What you will do: Each line below should be retyped exactly, with no pictures.

○ ○ ○ ○ ○ ○ ○

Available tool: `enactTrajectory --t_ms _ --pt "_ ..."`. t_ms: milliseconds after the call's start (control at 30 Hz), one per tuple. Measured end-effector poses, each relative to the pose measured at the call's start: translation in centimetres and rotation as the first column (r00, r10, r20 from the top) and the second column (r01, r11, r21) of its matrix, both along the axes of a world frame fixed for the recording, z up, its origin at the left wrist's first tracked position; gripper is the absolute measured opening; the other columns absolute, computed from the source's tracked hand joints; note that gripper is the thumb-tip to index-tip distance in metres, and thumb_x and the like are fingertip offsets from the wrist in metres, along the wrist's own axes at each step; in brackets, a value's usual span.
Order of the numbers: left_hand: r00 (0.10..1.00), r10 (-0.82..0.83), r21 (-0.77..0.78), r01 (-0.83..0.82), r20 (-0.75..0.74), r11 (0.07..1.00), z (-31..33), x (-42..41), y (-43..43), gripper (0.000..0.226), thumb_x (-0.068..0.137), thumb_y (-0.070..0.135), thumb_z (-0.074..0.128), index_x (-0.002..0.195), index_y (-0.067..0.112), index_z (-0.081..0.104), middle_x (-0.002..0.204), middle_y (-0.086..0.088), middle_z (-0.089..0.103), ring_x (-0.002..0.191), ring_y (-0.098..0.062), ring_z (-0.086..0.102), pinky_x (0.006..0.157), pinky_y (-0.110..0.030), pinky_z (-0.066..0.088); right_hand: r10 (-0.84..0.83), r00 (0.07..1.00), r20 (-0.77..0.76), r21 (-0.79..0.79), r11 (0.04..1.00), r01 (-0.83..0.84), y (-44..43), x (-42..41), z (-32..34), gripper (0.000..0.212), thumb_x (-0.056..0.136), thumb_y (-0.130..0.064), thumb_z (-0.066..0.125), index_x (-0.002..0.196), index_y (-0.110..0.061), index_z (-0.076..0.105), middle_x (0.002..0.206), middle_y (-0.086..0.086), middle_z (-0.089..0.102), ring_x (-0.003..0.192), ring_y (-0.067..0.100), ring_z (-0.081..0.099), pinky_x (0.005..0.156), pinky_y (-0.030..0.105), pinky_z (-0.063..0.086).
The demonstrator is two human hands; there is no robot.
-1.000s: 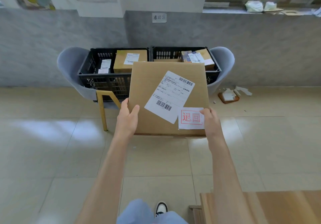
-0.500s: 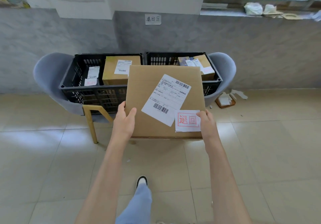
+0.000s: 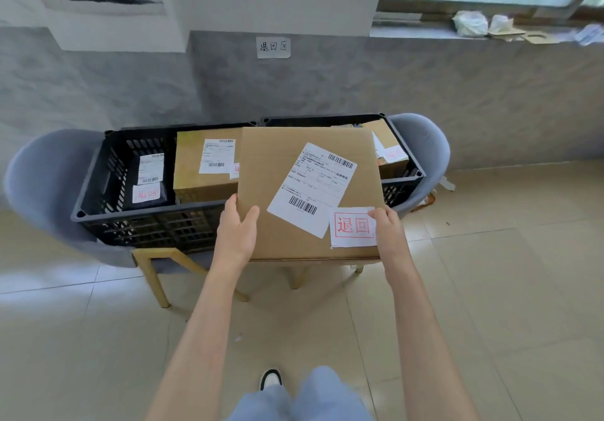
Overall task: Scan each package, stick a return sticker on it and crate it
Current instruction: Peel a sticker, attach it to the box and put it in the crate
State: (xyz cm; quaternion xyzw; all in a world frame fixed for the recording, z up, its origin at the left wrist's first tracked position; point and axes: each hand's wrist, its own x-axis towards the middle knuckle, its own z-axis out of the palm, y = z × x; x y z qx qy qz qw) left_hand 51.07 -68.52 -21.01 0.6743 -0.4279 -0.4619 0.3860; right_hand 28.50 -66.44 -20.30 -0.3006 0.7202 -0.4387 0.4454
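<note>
I hold a flat brown cardboard box (image 3: 277, 192) out in front of me, over the near rims of two black crates. It carries a white shipping label (image 3: 312, 188) and a white return sticker with red characters (image 3: 352, 226). My left hand (image 3: 236, 229) grips its near left edge, thumb on top. My right hand (image 3: 388, 229) grips the near right corner beside the sticker. The left crate (image 3: 98, 198) holds a dark parcel (image 3: 147, 179) and a brown box (image 3: 202, 162), both stickered. The right crate (image 3: 405, 175) holds another stickered box (image 3: 390, 146), mostly hidden by the box I hold.
Both crates rest on two grey chairs (image 3: 42, 185) with wooden legs (image 3: 153, 277) against a grey wall. A handwritten paper sign (image 3: 273, 47) hangs above them. Scraps lie on the tiled floor at the right (image 3: 431, 198). My legs and a shoe (image 3: 270, 379) show below.
I have walked closer to the crates, which now look larger and lower in view. The box has moved forward over their near rims. Both hands keep the same hold.
</note>
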Motion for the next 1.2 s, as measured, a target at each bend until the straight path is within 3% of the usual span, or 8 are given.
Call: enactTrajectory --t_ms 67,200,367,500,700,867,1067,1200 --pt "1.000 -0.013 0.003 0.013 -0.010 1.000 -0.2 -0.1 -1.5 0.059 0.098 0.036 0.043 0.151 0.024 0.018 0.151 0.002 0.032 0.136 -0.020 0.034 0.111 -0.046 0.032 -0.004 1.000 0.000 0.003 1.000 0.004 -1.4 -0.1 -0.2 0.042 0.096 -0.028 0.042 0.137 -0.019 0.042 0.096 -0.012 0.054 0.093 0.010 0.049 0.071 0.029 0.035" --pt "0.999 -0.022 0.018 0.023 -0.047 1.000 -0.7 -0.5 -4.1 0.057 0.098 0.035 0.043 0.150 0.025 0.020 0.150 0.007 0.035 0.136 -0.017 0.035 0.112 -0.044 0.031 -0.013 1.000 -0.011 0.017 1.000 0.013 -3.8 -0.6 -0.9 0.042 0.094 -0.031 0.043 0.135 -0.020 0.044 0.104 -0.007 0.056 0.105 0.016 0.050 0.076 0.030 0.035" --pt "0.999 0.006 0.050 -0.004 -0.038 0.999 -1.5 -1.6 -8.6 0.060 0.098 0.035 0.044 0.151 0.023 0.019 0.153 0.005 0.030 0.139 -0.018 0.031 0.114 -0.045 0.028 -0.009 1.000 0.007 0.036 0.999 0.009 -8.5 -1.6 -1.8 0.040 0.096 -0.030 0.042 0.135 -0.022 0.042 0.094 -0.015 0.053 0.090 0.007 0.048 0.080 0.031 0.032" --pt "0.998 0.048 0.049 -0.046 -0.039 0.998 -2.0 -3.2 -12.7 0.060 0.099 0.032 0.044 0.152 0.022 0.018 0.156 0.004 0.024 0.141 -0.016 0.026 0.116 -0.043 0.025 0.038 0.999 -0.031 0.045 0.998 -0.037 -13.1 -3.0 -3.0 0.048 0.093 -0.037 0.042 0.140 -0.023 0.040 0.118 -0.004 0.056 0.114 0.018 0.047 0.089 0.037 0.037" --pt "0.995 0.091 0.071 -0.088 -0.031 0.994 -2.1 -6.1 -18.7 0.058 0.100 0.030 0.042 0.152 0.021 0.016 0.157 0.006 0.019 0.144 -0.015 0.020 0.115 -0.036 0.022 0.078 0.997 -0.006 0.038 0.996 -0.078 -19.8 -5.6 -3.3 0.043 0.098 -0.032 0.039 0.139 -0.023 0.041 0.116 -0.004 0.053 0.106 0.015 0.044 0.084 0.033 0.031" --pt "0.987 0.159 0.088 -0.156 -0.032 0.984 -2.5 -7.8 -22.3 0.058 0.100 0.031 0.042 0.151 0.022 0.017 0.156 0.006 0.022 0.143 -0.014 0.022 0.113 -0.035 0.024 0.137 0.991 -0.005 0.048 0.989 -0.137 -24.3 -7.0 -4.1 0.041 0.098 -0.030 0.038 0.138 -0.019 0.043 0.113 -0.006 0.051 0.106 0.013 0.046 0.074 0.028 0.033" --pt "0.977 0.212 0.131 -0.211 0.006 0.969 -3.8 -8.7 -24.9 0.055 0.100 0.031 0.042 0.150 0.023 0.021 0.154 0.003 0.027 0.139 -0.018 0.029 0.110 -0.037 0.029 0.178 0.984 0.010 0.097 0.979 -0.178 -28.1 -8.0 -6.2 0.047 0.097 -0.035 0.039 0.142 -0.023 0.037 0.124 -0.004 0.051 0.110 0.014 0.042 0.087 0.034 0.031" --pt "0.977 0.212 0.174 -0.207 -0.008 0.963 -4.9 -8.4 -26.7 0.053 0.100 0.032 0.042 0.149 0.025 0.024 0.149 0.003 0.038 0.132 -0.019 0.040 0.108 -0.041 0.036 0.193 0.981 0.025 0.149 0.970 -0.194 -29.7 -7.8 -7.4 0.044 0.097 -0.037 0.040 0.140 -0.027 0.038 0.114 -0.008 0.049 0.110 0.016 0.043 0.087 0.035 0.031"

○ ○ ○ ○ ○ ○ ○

Answer to the exercise:
Available tool: `enactTrajectory --t_ms _ --pt "_ ..."`. t_ms: milliseconds after the call's start (control at 30 Hz), one per tuple. Measured end-effector poses, each relative to the pose measured at the call's start: translation in centimetres and rotation as the first column (r00, r10, r20 from the top) and the second column (r01, r11, r21) of its matrix, both along the axes of a world frame fixed for the recording, z up, its origin at the left wrist's first tracked position; gripper is the absolute measured opening; the other columns absolute, computed from the source's tracked hand joints; note that gripper is the thumb-tip to index-tip distance in metres, and thumb_x and the like are fingertip offsets from the wrist in metres, along the wrist's own axes at each step; in brackets, a value's usual span.
Order of the numbers: left_hand: r00 (0.10..1.00), r10 (-0.82..0.83), r21 (-0.77..0.78), r01 (-0.83..0.82), r20 (-0.75..0.74), r11 (0.07..1.00), z (-31..33), x (-42..41), y (-43..43), gripper (0.000..0.226), thumb_x (-0.068..0.137), thumb_y (-0.070..0.135), thumb_z (-0.074..0.128), index_x (-0.002..0.195), index_y (-0.067..0.112), index_z (-0.081..0.104), middle_x (-0.002..0.204), middle_y (-0.086..0.088), middle_z (-0.089..0.103), ring_x (-0.002..0.191), ring_y (-0.098..0.062), ring_z (-0.086..0.102), pinky_x (0.006..0.157), pinky_y (-0.110..0.030), pinky_z (-0.066..0.088); right_hand: r10 (-0.84..0.83), r00 (0.07..1.00), r20 (-0.77..0.76), r21 (-0.79..0.79), r11 (0.04..1.00), r01 (-0.83..0.84), y (-44..43), x (-42..41), z (-32..34), gripper (0.000..0.212), thumb_x (-0.056..0.136), thumb_y (-0.130..0.064), thumb_z (-0.066..0.125), index_x (-0.002..0.196), index_y (-0.110..0.061), index_z (-0.076..0.105), middle_x (0.002..0.206), middle_y (-0.086..0.086), middle_z (-0.089..0.102), ring_x (-0.003..0.192), ring_y (-0.067..0.100), ring_z (-0.081..0.099), pinky_x (0.005..0.156), pinky_y (-0.030..0.105), pinky_z (-0.063..0.086).
The demonstrator is two human hands; there is no robot.
-1.000s: 
-0.500s: 
+0.000s: 
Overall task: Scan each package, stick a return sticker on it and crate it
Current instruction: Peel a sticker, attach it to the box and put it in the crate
State: (xyz cm; quaternion xyzw; all in a world frame fixed for the recording, z up, its origin at the left wrist's first tracked position; point and axes: each hand's wrist, its own x-axis towards the middle knuckle, its own z-axis out of the palm, y = z × x; x y z qx qy qz qw) left_hand 51.07 -68.52 -21.01 0.6743 -0.4279 -0.4619 0.3860; right_hand 28.50 -66.44 -20.30 -0.3006 0.7202 -0.4387 0.4454
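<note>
I hold a flat brown cardboard box (image 3: 277, 192) out in front of me, over the near rims of two black crates. It carries a white shipping label (image 3: 312, 188) and a white return sticker with red characters (image 3: 352, 226). My left hand (image 3: 236, 229) grips its near left edge, thumb on top. My right hand (image 3: 388, 229) grips the near right corner beside the sticker. The left crate (image 3: 98, 198) holds a dark parcel (image 3: 147, 179) and a brown box (image 3: 202, 162), both stickered. The right crate (image 3: 405, 175) holds another stickered box (image 3: 390, 146), mostly hidden by the box I hold.
Both crates rest on two grey chairs (image 3: 42, 185) with wooden legs (image 3: 153, 277) against a grey wall. A handwritten paper sign (image 3: 273, 47) hangs above them. Scraps lie on the tiled floor at the right (image 3: 431, 198). My legs and a shoe (image 3: 270, 379) show below.
I have walked closer to the crates, which now look larger and lower in view. The box has moved forward over their near rims. Both hands keep the same hold.
</note>
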Motion for the next 1.2 s, as measured, a target at each bend until the straight path is within 3% of the usual span, or 8 are given.
Call: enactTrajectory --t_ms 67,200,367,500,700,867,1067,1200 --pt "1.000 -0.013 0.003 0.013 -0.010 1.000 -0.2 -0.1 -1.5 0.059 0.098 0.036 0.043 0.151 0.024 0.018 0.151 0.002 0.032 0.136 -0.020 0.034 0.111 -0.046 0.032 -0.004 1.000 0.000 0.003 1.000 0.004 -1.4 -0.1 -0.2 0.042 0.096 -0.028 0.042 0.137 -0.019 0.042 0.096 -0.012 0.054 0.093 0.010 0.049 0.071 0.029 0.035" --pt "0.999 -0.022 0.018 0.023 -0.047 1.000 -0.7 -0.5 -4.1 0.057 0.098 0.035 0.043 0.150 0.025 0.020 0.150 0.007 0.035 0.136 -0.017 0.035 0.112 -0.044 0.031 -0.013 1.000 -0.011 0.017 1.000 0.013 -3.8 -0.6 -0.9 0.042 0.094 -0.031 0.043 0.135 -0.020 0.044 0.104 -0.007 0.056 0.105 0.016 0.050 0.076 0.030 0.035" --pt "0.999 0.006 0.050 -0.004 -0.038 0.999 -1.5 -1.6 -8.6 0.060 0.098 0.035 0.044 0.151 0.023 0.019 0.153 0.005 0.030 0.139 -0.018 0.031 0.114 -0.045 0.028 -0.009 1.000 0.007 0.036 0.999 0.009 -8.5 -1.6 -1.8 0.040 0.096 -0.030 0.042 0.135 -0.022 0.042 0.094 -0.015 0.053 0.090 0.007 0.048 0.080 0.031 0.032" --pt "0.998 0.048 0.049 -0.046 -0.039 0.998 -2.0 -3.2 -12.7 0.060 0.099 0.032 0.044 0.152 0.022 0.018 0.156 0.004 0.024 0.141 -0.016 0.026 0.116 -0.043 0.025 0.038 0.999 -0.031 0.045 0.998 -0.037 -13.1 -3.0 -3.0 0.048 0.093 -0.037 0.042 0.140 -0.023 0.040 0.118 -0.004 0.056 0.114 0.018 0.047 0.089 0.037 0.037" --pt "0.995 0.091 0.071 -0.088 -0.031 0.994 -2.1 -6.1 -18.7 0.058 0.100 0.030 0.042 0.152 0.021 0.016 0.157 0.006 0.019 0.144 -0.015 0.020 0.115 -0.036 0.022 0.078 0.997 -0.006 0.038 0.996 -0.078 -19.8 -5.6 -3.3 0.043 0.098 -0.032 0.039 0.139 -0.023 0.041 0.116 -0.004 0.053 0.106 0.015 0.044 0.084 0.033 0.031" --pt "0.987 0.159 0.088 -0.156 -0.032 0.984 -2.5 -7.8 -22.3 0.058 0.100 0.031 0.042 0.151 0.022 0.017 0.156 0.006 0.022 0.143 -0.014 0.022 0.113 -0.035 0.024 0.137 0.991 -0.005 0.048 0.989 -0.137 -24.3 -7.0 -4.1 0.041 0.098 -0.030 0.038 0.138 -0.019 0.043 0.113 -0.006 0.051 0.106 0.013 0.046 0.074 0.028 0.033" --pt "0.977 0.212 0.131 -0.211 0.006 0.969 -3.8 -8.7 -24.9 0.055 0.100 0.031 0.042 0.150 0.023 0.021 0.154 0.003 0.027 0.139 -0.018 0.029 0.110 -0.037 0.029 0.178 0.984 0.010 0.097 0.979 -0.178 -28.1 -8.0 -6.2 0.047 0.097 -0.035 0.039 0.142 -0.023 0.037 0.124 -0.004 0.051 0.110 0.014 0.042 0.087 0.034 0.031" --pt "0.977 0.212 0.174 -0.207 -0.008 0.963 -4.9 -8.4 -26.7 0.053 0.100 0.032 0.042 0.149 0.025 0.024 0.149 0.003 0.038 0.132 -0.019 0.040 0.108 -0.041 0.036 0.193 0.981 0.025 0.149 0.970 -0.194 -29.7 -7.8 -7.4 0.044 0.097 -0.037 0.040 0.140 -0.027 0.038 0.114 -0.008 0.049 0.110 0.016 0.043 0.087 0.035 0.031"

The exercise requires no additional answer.